In [25]:
# ============================================================
# Notebook setup: run this before everything
# ============================================================

%load_ext autoreload
%autoreload 2

# Control figure size
interactive_figures = False
if interactive_figures:
    # Normal behavior
    %matplotlib widget
    figsize=(9, 3)
else:
    # PDF export behavior
    figsize=(14, 5)

import matplotlib import pyplot as plt
from util import util
from core import *
#from scipy.integrate import odeint
import numpy as np
import pandas as pd
import os
#from skopt.space import Space
#from eml.net.reader import keras_reader
from codecarbon import EmissionsTracker
from sklearn.tree import DecisionTreeRegressor

The autoreload extension is already loaded. To reload it, use:
  %reload_ext autoreload


ModuleNotFoundError: No module named 'matplotlib'

# Case study: Sustainable Hardware Dimensioning

With widely recognised power-hungry and expensive training algorithms, deep learning has begun to address its carbon footprint. Machine learning (ML) models have grown exponentially in size over the past few years, with some algorithms training for thousands of core-hours, and the associated energy consumption and cost have become a growing concern [Green AI paper]. 

Previous studies have made advances in estimating GHG emissions of computation, and have attempted in providing general and easy-to-use methodologies for estimating carbon footprint that can be applied to any computational task [Green Algorithms paper].

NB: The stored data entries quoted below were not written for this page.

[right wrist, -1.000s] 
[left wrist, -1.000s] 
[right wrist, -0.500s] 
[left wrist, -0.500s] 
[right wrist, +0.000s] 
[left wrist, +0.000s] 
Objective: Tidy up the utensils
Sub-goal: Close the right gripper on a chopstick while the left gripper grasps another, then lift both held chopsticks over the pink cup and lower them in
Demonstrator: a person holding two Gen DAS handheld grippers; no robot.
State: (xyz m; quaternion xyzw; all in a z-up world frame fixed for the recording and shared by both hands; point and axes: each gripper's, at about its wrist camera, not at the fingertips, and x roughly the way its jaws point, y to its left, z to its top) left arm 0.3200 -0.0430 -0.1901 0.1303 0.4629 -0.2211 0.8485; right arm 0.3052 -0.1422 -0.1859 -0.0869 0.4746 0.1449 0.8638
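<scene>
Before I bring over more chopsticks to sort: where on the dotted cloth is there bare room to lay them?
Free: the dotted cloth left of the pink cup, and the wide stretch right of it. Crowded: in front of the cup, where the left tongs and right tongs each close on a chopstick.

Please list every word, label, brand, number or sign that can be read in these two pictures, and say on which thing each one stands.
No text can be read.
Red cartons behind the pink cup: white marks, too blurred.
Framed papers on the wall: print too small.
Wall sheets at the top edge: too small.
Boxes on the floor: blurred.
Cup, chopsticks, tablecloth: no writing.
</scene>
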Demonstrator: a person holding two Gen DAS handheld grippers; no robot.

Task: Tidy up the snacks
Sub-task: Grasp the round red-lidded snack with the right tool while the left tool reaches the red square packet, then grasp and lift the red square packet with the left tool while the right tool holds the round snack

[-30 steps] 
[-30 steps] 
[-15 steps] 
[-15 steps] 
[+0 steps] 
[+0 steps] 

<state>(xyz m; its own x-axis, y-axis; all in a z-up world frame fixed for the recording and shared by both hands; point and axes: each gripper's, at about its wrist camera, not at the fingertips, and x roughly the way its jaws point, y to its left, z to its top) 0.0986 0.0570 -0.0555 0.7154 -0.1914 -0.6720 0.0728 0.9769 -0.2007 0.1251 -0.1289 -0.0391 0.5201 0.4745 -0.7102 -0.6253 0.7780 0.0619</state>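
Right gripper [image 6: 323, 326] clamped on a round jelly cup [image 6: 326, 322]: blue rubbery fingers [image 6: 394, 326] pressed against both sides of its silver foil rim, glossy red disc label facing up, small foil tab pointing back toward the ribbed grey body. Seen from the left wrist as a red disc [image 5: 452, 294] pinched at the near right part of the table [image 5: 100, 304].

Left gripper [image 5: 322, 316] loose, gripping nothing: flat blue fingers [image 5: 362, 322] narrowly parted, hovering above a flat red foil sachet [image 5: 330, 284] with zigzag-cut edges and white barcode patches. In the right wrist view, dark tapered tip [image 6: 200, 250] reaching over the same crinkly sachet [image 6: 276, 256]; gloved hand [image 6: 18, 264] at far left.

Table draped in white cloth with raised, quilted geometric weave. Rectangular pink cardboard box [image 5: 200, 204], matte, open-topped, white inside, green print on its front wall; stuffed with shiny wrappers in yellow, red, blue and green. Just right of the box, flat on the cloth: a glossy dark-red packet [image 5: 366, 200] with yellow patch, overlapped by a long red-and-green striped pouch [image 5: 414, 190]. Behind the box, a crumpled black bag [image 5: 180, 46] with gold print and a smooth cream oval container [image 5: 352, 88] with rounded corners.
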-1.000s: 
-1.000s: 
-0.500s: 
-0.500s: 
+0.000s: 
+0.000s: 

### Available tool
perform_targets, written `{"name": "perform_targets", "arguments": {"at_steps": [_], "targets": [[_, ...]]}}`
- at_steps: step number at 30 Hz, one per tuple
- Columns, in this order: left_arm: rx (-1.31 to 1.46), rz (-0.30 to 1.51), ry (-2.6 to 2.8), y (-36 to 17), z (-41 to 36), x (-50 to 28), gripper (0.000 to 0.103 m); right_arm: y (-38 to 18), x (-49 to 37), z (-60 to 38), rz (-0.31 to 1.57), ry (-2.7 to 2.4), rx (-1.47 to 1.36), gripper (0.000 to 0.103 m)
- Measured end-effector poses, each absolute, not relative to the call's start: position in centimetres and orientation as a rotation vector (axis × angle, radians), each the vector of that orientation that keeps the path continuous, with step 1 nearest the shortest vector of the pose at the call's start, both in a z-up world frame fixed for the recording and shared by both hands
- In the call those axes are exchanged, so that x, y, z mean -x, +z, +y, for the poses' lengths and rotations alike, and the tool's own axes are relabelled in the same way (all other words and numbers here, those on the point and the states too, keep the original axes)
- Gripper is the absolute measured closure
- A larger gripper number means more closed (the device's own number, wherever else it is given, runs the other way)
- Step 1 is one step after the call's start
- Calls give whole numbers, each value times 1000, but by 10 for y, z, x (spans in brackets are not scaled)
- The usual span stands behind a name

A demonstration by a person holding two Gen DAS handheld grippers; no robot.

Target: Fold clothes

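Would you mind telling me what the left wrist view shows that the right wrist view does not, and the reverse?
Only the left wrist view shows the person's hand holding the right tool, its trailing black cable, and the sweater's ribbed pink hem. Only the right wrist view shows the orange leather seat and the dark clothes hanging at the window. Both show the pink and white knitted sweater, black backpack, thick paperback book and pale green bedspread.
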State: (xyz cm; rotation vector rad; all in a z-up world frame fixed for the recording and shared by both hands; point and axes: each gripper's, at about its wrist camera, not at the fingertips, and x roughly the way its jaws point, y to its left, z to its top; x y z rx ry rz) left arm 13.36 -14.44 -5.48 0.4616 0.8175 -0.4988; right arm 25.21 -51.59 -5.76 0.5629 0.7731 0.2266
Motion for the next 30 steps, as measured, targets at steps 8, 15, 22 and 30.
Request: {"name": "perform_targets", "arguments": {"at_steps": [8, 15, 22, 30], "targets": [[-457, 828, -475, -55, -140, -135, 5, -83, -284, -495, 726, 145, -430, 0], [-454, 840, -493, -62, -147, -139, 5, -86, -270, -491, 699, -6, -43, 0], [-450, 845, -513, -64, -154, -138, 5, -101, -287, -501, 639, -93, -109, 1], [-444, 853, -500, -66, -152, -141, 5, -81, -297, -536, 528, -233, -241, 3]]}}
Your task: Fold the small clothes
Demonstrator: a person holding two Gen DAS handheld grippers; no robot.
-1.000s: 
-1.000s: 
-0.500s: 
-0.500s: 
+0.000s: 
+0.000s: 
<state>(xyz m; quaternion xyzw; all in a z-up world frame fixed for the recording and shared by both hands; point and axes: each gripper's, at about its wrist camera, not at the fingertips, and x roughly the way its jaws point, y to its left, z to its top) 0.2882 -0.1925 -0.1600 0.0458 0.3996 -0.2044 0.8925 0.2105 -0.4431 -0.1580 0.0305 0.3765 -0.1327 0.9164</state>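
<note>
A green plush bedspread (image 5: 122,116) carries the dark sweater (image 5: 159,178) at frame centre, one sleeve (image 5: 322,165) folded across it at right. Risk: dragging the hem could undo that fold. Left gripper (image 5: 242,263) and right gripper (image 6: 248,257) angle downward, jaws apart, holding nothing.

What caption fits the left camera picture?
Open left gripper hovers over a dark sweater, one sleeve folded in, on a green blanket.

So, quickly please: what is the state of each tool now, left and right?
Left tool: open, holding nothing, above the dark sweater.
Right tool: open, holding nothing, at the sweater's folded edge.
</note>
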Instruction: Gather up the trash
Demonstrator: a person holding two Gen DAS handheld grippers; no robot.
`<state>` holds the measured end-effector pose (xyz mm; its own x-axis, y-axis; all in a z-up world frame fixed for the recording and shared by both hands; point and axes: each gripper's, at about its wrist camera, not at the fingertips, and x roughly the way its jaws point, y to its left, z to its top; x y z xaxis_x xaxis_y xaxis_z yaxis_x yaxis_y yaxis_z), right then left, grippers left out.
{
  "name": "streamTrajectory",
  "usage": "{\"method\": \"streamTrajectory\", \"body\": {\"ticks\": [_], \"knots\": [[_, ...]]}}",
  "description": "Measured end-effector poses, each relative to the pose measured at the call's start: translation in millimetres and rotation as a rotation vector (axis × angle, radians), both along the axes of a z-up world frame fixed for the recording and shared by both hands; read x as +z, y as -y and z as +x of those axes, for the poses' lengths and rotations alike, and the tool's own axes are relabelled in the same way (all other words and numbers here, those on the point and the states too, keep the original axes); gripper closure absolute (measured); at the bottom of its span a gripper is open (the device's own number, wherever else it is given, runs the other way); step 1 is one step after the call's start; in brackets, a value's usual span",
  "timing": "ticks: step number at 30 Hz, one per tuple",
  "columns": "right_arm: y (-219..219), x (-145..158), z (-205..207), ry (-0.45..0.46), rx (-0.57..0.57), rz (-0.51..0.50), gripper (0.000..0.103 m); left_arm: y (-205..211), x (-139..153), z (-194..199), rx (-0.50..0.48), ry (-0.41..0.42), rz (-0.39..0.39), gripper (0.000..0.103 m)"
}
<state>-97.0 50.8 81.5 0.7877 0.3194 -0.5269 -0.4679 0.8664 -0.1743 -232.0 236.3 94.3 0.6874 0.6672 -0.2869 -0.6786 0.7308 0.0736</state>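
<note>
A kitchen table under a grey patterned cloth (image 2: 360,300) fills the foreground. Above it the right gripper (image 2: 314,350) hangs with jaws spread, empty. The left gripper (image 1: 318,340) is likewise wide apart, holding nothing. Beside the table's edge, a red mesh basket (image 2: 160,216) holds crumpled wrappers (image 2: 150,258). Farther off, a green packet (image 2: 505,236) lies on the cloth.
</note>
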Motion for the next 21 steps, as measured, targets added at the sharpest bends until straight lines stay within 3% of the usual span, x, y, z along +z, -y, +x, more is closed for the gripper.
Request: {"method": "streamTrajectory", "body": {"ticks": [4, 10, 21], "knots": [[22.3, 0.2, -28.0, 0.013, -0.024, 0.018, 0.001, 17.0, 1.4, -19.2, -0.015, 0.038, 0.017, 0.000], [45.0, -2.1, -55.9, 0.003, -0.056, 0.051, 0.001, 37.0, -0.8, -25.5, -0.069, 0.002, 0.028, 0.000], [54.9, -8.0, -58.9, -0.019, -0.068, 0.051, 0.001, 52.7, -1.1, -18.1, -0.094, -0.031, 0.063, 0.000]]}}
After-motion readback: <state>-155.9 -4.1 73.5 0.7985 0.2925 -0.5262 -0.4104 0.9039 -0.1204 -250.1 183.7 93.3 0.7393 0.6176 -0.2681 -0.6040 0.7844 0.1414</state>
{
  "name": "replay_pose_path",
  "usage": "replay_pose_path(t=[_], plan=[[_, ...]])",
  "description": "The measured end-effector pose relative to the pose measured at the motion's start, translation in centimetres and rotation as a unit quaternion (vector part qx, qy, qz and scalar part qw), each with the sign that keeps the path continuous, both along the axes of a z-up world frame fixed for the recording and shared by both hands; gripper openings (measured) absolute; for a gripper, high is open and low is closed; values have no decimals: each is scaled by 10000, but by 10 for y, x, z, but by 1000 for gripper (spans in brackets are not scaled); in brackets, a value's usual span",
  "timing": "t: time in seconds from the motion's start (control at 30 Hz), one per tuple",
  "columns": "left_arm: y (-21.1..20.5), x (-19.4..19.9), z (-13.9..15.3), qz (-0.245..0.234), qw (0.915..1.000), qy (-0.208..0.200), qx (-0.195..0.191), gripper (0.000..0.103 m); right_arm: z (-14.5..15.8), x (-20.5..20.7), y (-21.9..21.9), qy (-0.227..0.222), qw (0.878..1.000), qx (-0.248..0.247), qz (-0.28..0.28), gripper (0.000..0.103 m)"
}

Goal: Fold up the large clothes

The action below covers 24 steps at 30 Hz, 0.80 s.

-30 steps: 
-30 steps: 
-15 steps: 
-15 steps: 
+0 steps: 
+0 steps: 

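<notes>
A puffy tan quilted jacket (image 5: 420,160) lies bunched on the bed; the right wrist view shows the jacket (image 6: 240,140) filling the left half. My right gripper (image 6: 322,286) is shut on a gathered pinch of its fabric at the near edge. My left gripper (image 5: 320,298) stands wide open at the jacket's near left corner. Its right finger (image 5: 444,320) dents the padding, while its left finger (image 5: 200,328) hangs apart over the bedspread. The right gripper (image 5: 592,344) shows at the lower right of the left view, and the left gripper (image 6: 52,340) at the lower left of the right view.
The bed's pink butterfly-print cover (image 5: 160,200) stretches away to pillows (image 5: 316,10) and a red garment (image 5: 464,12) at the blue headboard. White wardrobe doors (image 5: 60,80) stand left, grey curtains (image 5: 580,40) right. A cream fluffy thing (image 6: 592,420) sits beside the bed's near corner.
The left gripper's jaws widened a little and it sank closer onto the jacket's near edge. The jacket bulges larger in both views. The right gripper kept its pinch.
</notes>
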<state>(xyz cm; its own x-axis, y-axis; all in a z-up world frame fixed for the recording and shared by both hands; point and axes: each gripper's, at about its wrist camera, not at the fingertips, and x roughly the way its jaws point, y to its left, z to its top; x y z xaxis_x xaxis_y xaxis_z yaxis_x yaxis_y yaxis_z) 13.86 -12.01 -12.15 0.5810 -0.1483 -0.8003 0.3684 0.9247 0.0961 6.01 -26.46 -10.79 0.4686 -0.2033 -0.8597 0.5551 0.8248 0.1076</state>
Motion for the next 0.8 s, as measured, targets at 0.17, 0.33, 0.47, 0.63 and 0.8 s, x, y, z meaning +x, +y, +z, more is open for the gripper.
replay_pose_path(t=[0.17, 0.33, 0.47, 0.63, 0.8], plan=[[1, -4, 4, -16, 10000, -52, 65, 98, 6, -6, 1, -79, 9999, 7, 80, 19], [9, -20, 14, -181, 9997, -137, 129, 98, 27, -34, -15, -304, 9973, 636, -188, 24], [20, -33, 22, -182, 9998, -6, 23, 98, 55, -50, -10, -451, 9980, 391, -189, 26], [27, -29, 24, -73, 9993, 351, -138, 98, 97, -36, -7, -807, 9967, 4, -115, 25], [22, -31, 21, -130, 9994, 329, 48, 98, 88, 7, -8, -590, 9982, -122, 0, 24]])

In this work, we explore the dimension of finding the the best Hardware architecture and its dimensioning for AI algorithms, while respecting constraints in terms of carbon emissions. Previous work [HADA paper] has focused on HW Dimensioning for AI algorithms with constraints on budget, time and solution quality. This problem is called Hardware Dimensioning. In this work, we aim at extending this approach by also considering constraints on carbon emissions of the computations, and we name this problem Sustainable Hardware Dimensioning.

The HADA approach is based on the Empirical Model Learning paradigm [EML paper], which integrates Machine Learning (ML) models into an optimisation problem. The key idea is to integrate domain knowledge held by experts with data-driven models that learn the relationships between HW requirements and AI algorithm performances, which would be very complex to express formally in a suitable model. The approach starts with benchmarking multiple AI algorithms on different HW resources, generating data used to train ML models; then, optimisation is used to find the best [HW configuration](https://www.sciencedirect.com/topics/computer-science/hardware-configuration) that respects user-defined constraints.

# Methodology

At the basis of our approach is the Empirical Model Learning (EML) paradigm. Broadly speaking, EML deals with solving declarative optimisation models with a complex component $h$, which represents the relation between variables which can be acted upon $x$ (the decision variables) and the observables related to the system considered; the function $h(x) = y$ describes this relationships. As the $h(x)$ is complex, we cannot optimise directly over it. Hence, we exploit empirical knowledge to build a surrogate model $h_\theta(x)$ learned from data, where $\theta$ is the parameter vector.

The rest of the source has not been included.